Exercise description:
In the entries below, begin at the line that has "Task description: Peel", stop after the line that has "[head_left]", and output those lines exactly with no pictures.

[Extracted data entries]
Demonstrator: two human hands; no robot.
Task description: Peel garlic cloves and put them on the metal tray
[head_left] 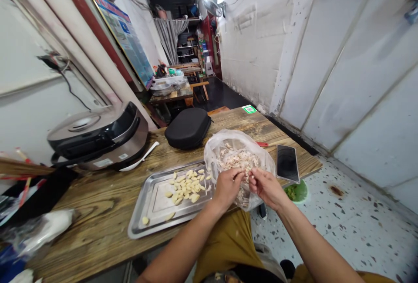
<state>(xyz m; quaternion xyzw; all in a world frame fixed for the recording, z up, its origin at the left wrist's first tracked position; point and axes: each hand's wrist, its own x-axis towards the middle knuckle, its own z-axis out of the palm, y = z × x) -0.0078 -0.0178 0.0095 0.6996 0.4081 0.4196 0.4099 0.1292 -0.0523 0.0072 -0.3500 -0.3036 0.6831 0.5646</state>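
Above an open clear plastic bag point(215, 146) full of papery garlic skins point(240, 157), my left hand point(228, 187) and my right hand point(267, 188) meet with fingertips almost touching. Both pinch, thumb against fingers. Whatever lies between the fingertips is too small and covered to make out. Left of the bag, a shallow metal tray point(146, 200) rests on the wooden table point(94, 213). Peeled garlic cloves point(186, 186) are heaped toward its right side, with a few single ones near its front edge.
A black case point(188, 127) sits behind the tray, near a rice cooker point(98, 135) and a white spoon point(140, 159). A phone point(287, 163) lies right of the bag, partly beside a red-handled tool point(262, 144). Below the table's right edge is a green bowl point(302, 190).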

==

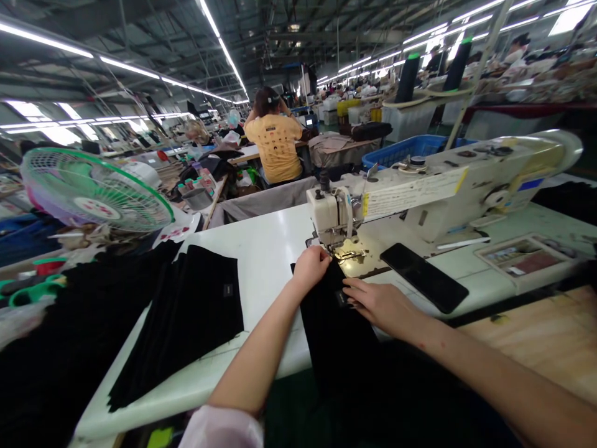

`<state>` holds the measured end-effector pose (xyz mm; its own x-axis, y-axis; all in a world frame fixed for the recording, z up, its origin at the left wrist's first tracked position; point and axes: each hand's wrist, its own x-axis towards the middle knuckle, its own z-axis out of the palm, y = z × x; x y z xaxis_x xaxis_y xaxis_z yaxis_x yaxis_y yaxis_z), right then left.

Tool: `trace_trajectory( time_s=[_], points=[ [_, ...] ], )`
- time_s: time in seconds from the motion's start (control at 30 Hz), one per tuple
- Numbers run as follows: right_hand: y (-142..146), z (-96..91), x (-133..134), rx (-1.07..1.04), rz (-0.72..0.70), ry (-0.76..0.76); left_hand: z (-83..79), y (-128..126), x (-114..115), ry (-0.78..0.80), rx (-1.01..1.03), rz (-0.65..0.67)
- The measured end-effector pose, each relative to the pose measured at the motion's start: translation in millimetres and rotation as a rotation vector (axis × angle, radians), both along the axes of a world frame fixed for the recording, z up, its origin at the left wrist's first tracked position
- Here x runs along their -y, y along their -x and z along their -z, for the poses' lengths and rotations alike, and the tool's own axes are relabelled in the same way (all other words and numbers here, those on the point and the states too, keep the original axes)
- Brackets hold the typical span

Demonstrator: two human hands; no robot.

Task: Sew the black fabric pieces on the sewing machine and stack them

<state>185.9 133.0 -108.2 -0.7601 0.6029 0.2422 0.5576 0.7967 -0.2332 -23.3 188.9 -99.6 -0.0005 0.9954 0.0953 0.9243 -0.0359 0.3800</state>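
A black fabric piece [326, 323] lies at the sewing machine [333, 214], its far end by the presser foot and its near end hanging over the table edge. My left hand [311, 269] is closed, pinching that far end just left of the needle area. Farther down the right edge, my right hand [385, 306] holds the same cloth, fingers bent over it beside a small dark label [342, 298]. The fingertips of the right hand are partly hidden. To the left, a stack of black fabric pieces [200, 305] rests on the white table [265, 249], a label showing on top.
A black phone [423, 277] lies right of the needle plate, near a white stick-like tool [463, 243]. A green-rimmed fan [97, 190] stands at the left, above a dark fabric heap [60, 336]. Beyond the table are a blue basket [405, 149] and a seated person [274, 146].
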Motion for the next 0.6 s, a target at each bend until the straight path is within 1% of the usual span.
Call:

Solution to the exercise:
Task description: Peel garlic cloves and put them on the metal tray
[head_left] 

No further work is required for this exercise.